• Task to carry out:
Every line below should be copied exactly; drop the pictures.

• Supplied data:
□ □ □ □ □
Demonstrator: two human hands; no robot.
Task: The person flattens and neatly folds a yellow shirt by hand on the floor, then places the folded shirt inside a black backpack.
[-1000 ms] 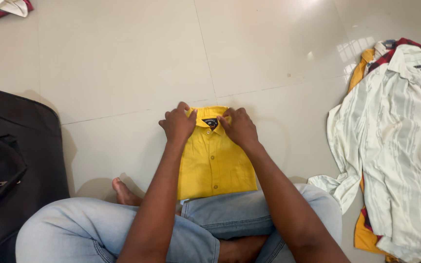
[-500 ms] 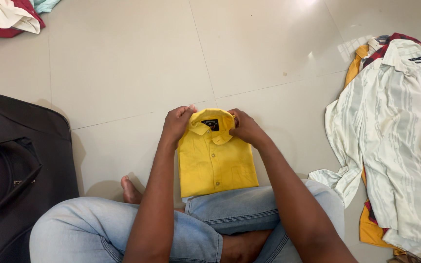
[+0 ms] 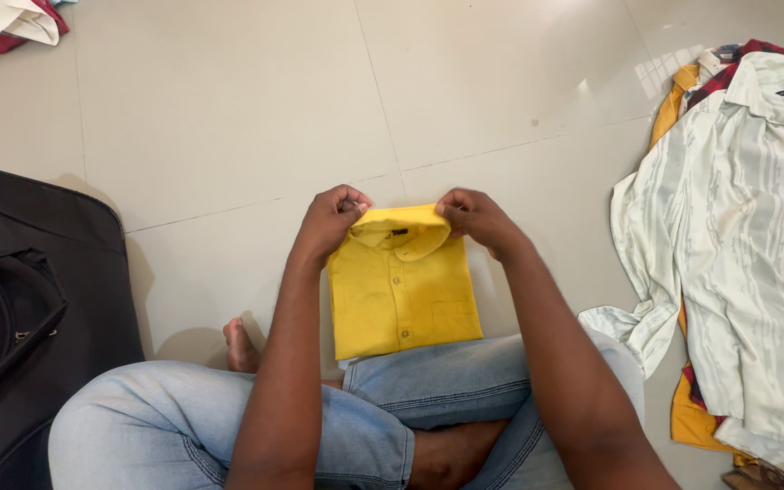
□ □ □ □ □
• Your solution:
Demonstrator: two human hands; no robot.
Task: The person flattens and neatly folds a yellow shirt by hand on the floor, then places the folded shirt inside a black backpack.
[-1000 ms] 
[-500 ms] 
[+0 ms] 

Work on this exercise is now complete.